Who is given sleeping pills?

While sleeping pills may seem like the perfect cure for poor sleep, how do we know they won’t cause toxic reliability and side effects? Dr. Sandeep Nair, Senior Director and HOD, Chest and Respiratory Diseases, BLK-Max Super Specialty Hospital, Delhi, thinks that sleeping pills should be avoided as much as possible. “But only those who have had medical treatment or surgery or trauma are in excruciating pain, they may occasionally prescribe.”

Dr.
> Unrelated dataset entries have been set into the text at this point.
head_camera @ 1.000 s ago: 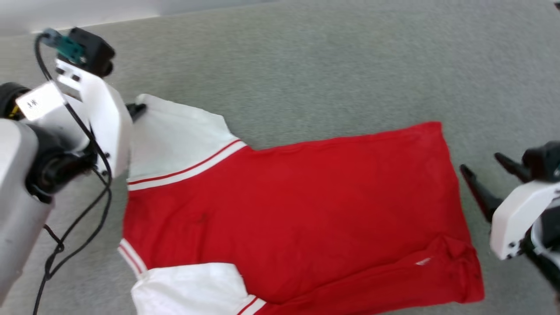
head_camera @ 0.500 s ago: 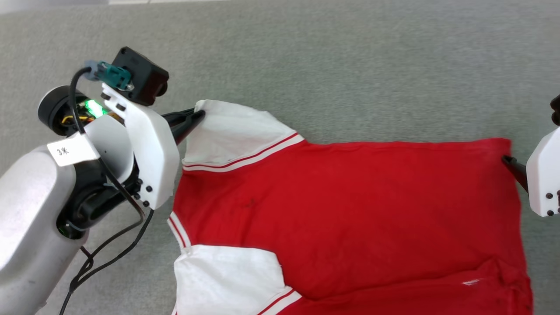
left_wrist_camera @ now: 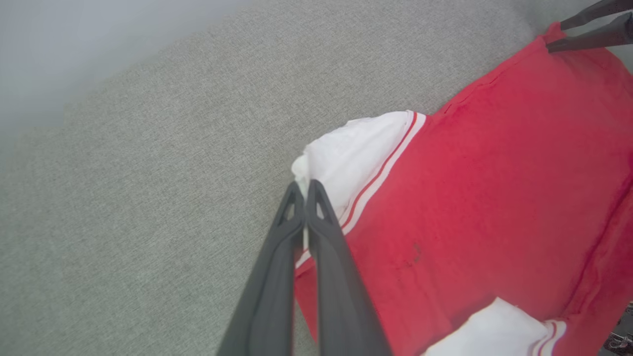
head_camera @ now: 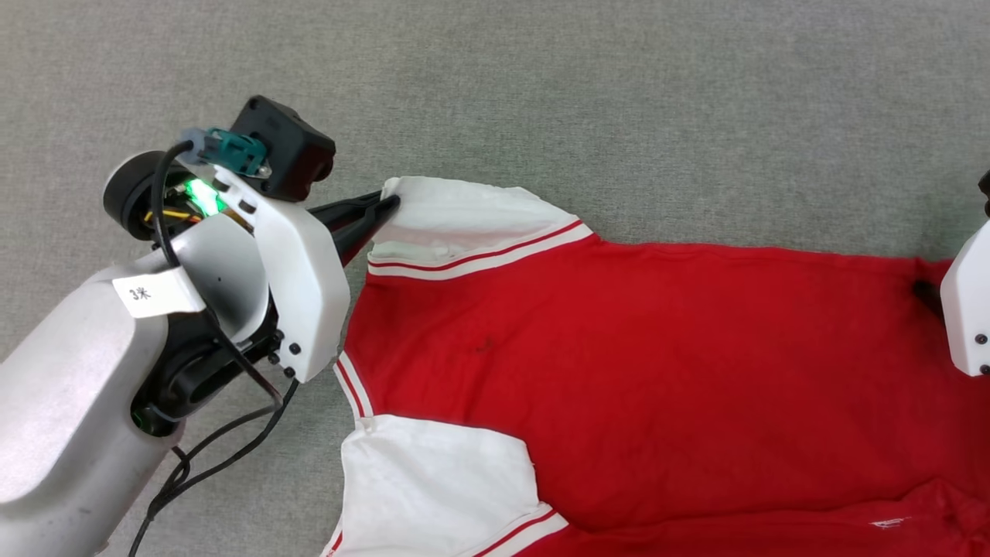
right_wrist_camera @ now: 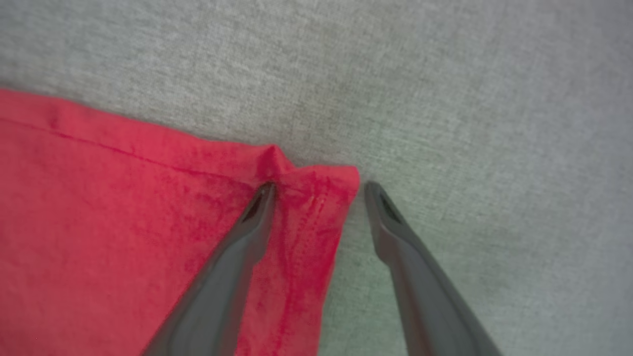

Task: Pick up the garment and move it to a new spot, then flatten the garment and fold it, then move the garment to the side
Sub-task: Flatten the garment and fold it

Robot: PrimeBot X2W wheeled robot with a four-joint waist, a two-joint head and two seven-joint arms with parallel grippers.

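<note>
The garment (head_camera: 657, 371), red with white sleeves and red-and-white trim, lies spread on the grey surface with its plain side up. My left gripper (head_camera: 387, 207) is shut on the edge of the far white sleeve (left_wrist_camera: 356, 148); in the left wrist view the left gripper (left_wrist_camera: 302, 190) pinches the sleeve's cloth between its tips. My right gripper (right_wrist_camera: 319, 190) stands open over the far hem corner of the garment (right_wrist_camera: 123, 222). One finger (right_wrist_camera: 257, 207) rests on the red cloth and the other on the bare surface. The right gripper (head_camera: 928, 294) is at the right edge of the head view.
A grey fabric surface (head_camera: 619, 93) stretches all around the garment. The left arm's black cable (head_camera: 216, 456) hangs beside the near sleeve. A pale blurred band (left_wrist_camera: 74, 39) borders the surface in the left wrist view.
The head camera has shifted, so the whole picture moved. My right gripper has come from beside the hem onto its far corner. The left gripper stays shut on the sleeve.
</note>
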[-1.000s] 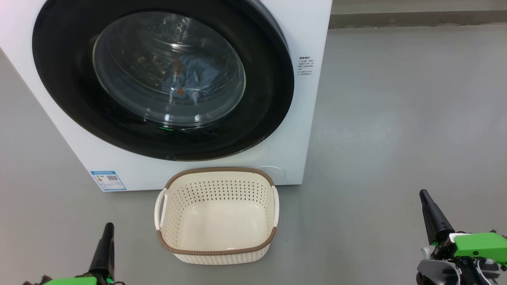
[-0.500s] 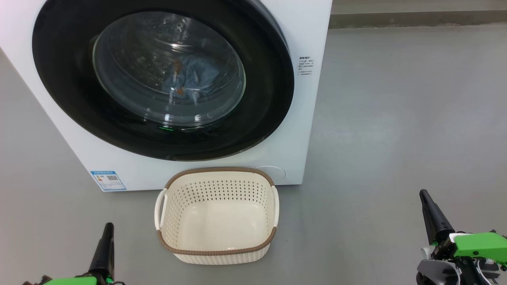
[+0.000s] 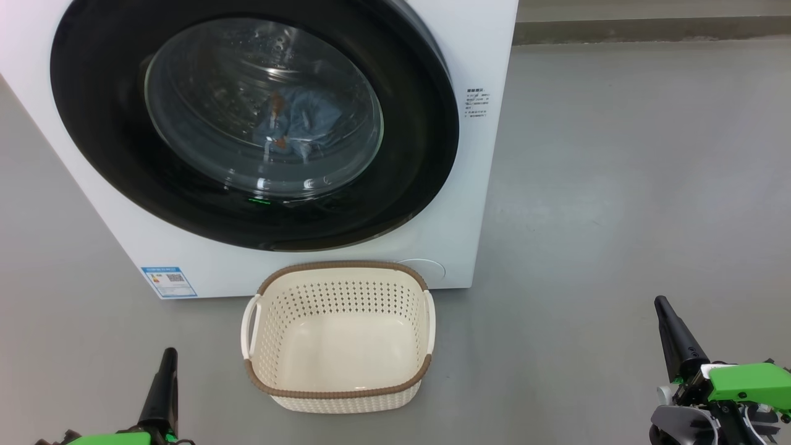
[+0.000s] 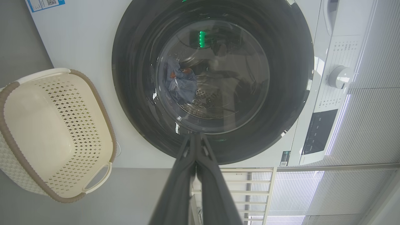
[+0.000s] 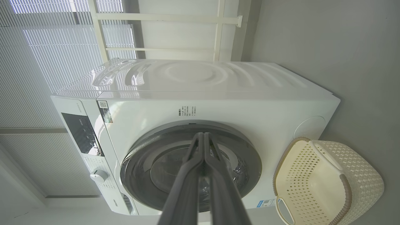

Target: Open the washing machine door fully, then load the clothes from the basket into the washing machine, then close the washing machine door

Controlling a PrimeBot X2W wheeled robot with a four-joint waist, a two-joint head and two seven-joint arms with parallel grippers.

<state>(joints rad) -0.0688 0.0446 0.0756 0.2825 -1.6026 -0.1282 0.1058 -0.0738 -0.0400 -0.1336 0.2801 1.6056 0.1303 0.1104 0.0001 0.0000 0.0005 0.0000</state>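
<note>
The white washing machine (image 3: 488, 154) stands ahead with its black-rimmed round door (image 3: 408, 185) closed flat against the front. Through the glass I see the light blue clothes (image 3: 296, 123) lying inside the drum; the same clothes (image 4: 181, 82) show in the left wrist view. The cream basket (image 3: 338, 392) with its brown rim sits on the floor just in front of the machine and holds nothing. My left gripper (image 3: 168, 355) is shut, low at the left, well short of the basket. My right gripper (image 3: 661, 303) is shut, low at the far right. Neither holds anything.
Grey floor (image 3: 618, 185) stretches to the right of the machine, up to a low ledge at the back. A control panel and knob (image 4: 339, 76) sit on the machine's top front. Window blinds and a white frame (image 5: 175, 18) stand behind it.
</note>
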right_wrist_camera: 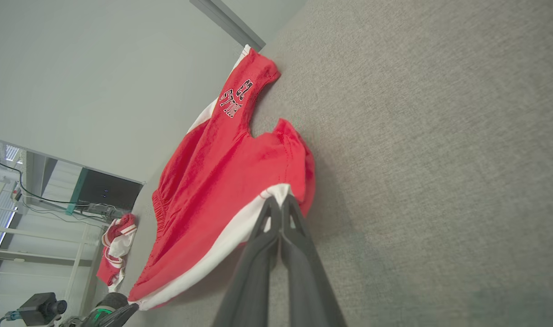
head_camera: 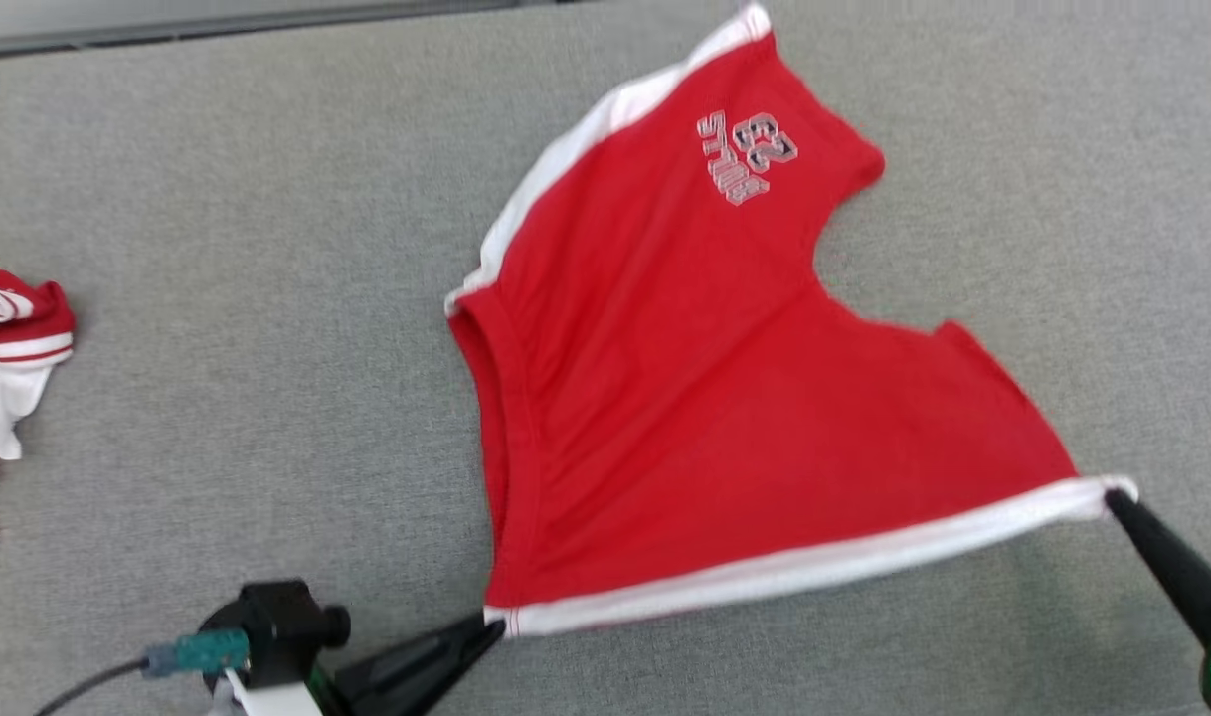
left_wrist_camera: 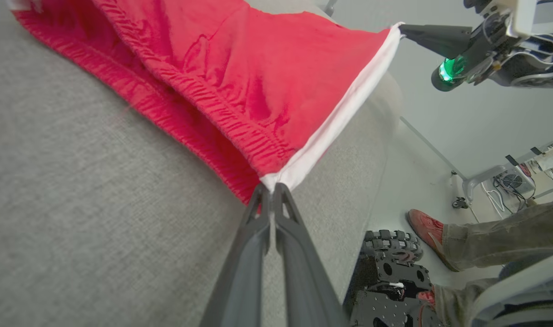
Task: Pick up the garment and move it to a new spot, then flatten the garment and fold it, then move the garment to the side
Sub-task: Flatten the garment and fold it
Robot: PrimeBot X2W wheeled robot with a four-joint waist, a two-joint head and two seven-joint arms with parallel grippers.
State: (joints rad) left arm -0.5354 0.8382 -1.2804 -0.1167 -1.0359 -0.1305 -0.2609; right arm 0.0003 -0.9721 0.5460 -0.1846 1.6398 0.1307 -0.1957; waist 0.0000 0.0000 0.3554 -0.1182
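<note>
Because the red cotton shorts [head_camera: 705, 398] are held by only two pinched corners, the main risk I see is a slip. The left gripper [head_camera: 491, 625] is clenched on the near-left end of the white side band [head_camera: 814, 567] and the right gripper [head_camera: 1113, 495] is clenched on its other end, each with just a sliver of cloth between its fingertips. That band is drawn taut between them and looks raised a little off the grey fabric-covered table [head_camera: 218, 249], while the leg with the printed number [head_camera: 747, 157] lies on the table farther out. Pulling the grippers farther apart, or lifting fast, would likely tear a corner free, and the shorts would drop in a heap. Uneven travel of the two arms would skew the cloth, and the rough table surface could drag the trailing leg so that it folds under. The other leg sags in a fold near the right gripper, and that crease may get pressed in during flattening. A carry to the left should stop well short of the crumpled red-and-white striped garment [head_camera: 9, 348] at the left, or the two could tangle.
</note>
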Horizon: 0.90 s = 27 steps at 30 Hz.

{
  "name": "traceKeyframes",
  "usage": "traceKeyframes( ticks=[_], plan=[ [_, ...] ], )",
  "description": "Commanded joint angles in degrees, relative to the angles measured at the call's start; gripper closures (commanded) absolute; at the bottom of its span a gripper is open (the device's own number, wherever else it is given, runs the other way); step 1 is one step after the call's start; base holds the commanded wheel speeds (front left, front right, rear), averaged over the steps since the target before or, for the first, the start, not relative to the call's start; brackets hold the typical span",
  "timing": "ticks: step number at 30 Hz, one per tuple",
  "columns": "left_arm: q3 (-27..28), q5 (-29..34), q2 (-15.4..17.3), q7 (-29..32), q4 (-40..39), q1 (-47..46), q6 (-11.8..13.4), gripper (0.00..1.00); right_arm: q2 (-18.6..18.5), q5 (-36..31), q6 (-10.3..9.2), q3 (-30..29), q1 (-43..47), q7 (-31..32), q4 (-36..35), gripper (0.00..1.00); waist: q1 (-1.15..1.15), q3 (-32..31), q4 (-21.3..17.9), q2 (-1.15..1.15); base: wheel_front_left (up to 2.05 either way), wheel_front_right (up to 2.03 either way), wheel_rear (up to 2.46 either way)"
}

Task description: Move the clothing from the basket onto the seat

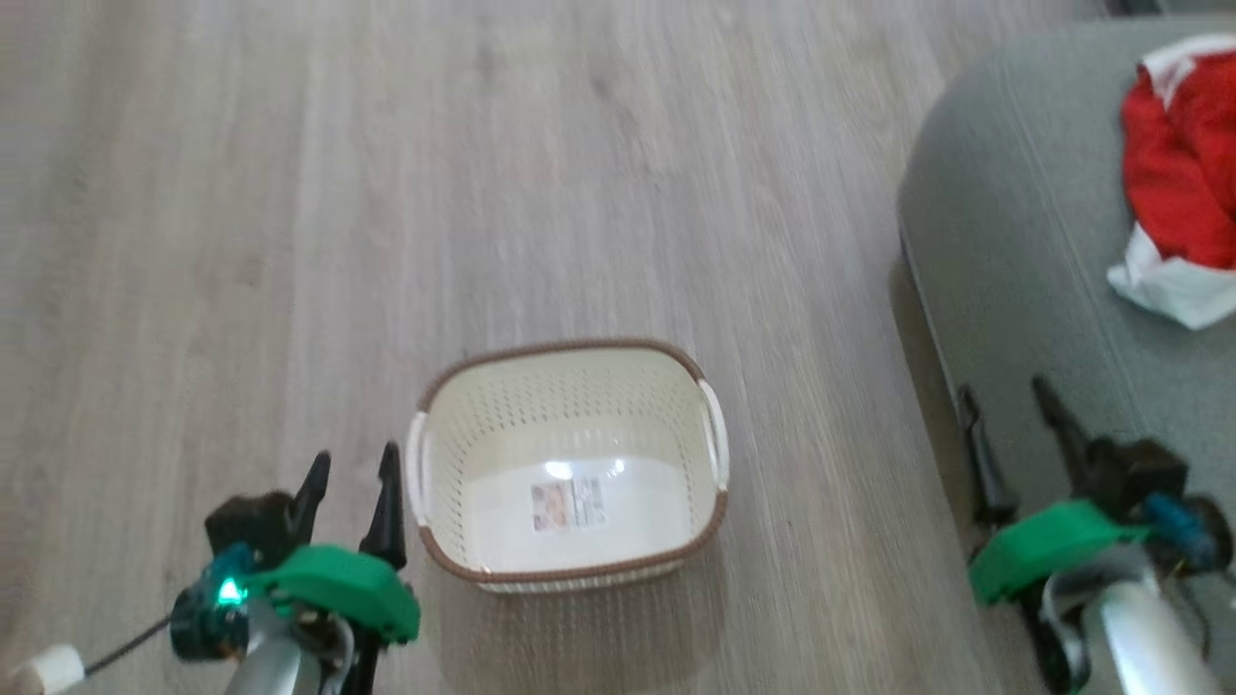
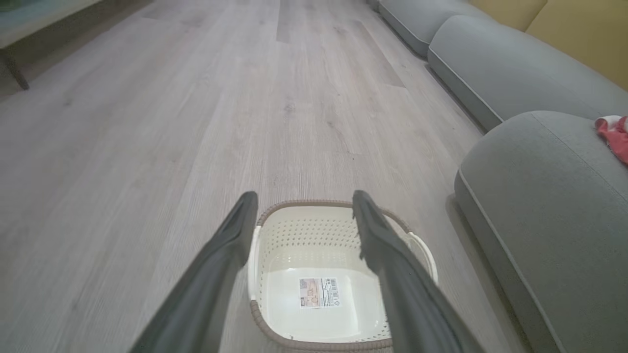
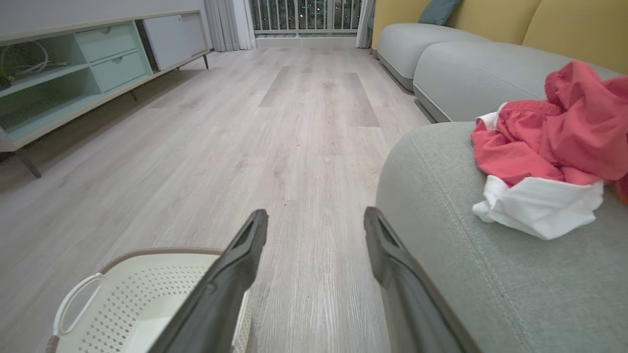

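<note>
— Begin at your left. What is that claw doing?
— My left gripper point(image 1: 355, 456) hangs over the wood-look floor point(image 1: 290, 193), just beside the white handle point(image 1: 415, 463) on the basket's left side. Its two dark fingers are spread wide, with nothing between them

— And the basket?
— The cream basket point(image 1: 570, 405) stands on the floor between my two arms. Inside it I see a sticker point(image 1: 568, 504) on the bottom and no fabric

— Your other claw?
— My right gripper point(image 1: 1004, 391) is over the near edge of the grey-green seat point(image 1: 1024, 241). Its fingers are also wide apart and grip nothing

— So where is the clothing?
— The red and white clothing point(image 1: 1183, 183) lies crumpled on the seat, further right. It is well apart from the basket and clear of my right fingers. I judge the move done

— How would it handle if you had to lift it?
— Light and limp, I reckon. It would sag and drape rather than keep a shape, and a shallow pinch might let it slip. It is nothing that could break. I would bite deep into a thick bunched fold of the red, not the thin white edge, which would likely just unfold or slide out
</note>
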Motion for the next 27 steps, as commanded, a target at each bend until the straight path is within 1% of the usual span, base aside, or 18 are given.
traceKeyframes(
  ticks=[1,4,8,19,21,22,25,27],
  plan=[
    [3.2,1.2,0.0,-0.7,-1.3,0.0,-0.5,0.00,0.7,-1.0,-0.02,1.1,0.6,-0.4,-2.2,0.00,0.01,-4.1,2.9,0.00,0.00,0.00,0.00],
    [5.3,2.5,-0.7,-0.7,-1.0,1.2,-1.3,0.00,2.3,-2.4,-0.02,2.2,2.3,-0.4,-2.7,0.00,0.01,-5.0,3.1,0.00,0.00,0.00,0.00],
    [7.6,4.0,-1.5,-0.7,-1.0,1.9,-2.0,0.00,3.2,-3.6,-0.02,4.2,3.0,-0.4,-2.9,0.00,0.01,-5.5,2.8,0.00,0.00,0.00,0.00],
    [9.6,6.2,-2.2,-0.7,-0.9,2.4,-3.6,0.00,3.8,-3.6,-0.02,4.5,3.1,-0.4,-3.3,0.00,0.01,-5.8,2.1,0.00,0.00,0.00,0.00],
    [9.5,6.0,-2.2,-0.7,-0.7,2.3,-4.5,0.00,3.9,-3.7,-0.02,4.3,3.1,-0.4,-3.7,0.00,0.01,-5.8,2.0,0.00,0.00,0.00,0.00],
    [7.7,5.6,-2.4,0.1,1.1,3.9,-4.4,1.00,3.6,-3.5,0.00,3.2,4.2,0.0,-1.5,1.00,0.01,-5.8,2.0,0.00,0.00,0.00,0.00],
    [7.6,5.5,-2.6,0.2,3.4,4.9,-4.5,1.00,3.6,-3.3,0.00,3.4,5.0,0.1,1.1,1.00,0.01,-5.8,2.0,0.00,0.00,0.00,0.00],
    [7.9,4.6,-2.6,0.6,3.7,4.9,-4.5,1.00,3.6,-2.2,0.00,3.2,5.1,0.5,1.4,1.00,0.01,-5.8,2.0,0.00,0.00,0.00,0.00]
  ],
)
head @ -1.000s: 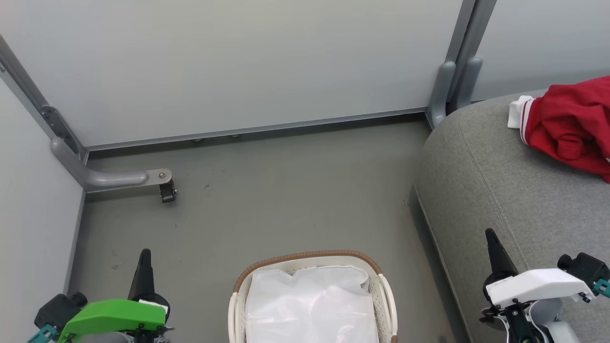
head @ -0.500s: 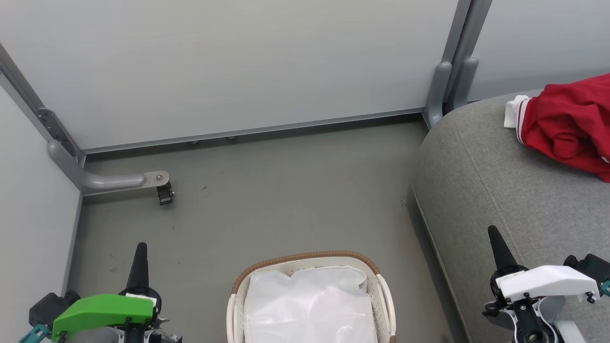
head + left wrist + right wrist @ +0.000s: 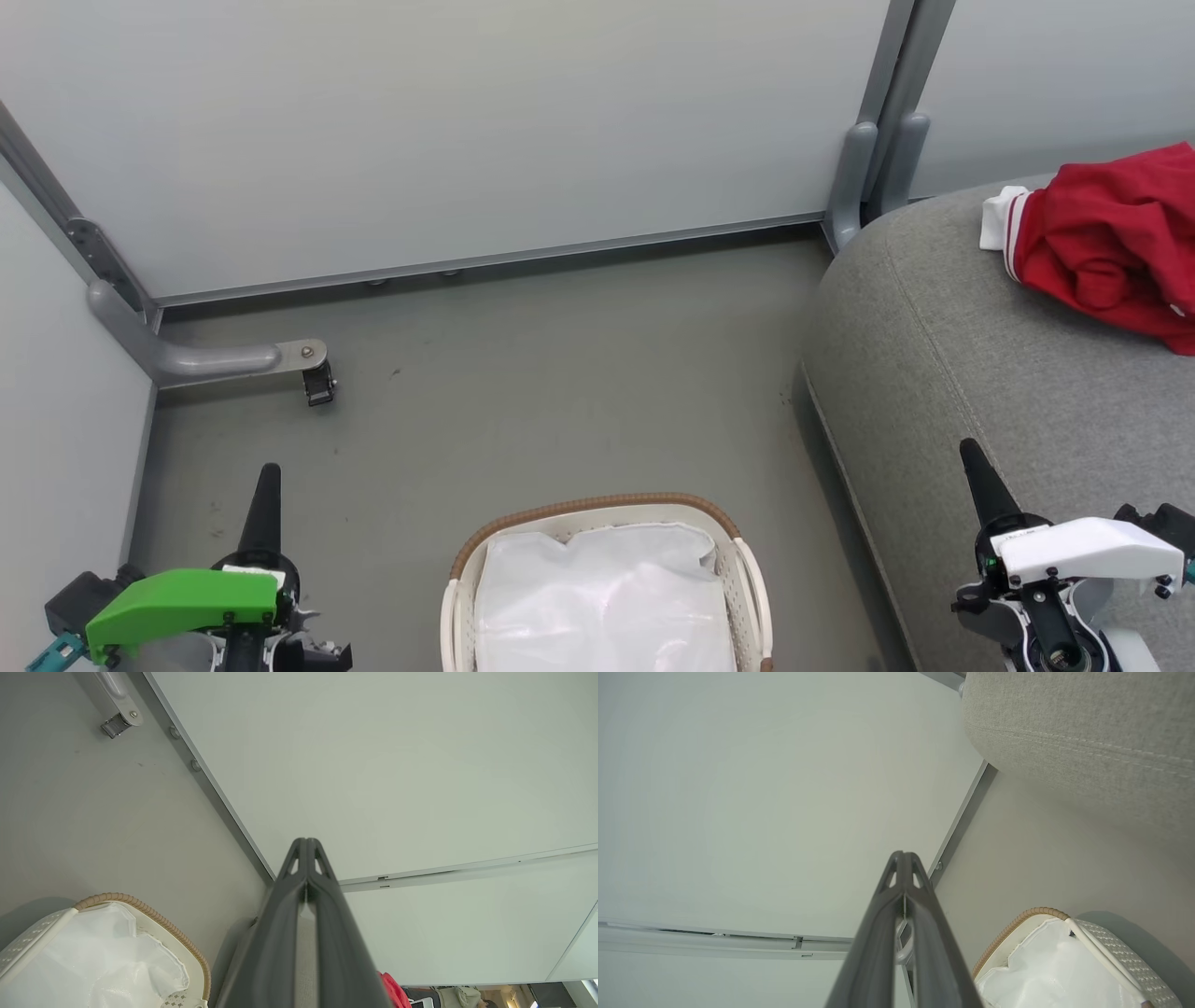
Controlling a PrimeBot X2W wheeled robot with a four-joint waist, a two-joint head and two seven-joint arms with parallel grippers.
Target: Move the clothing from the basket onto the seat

Chandra added, “Patients with recent stress can be treated with sleeping pills for a few days due to anxiety and sleep disturbances. These medications are only given with caution to patients with significant respiratory failure and who are at high risk of chronic sleep deprivation due to sleeping pills and if absolutely necessary; Patients such as liver dysfunction, kidney function, intracranial problems, etc.

Extensive use of sleeping pills

Sharing some of the irregularities associated with sleeping pill use, Dr. Chandra shares how patients use sleeping pills outside of the prescribed time. “Patients eventually share their sleeping pills with other people. Excessive use of these tablets outside the prescribed dose is another bad behavior. In addition, recreational use and addiction can lead to other forms of abuse. ”

Dr Nair added, “Since these drugs cause some relaxation and painkillers, many patients start claiming it. These are highly prescribed due to the peer pressure of the patient. Unfortunately many times the underlying disease is ignored and left untreated. These can lead to poor health and dependence on patients. ”

Docs warns those who share sleeping pill prescriptions

Before concluding the discussion, Dr. Nair added, “I think it is a crime to encourage anyone to take this pill. These can be harmful medications and side effects such as drowsiness, headache, constipation or diarrhea, nervous abnormalities, muscle weakness, libido loss and many more. ”

People should never share sleeping pills prescribed for sleep problems because there are different types of sleeping pills that have different effects and side effects profile and what medications for one person may be harmful to another depending on their pre-existing medical condition, renal function. , Lever function and other parameters. Drug-drug interactions may also exist. Therefore, it is always important to consult a doctor before taking sleeping pills to know which tablets are safest for you.

The answer to the general question

  1. Are sleeping pills harmful?
    Sleeping pills, like other medicines, can have significant side effects if used incorrectly and should therefore be used only in the dosage and duration prescribed by a registered physician.
  2. Is sleeping pills addictive?
    Yes, sleeping pills are addictive if used for more than 2 weeks to a month. So long-term sleeping pills are not recommended unless prescribed by a doctor.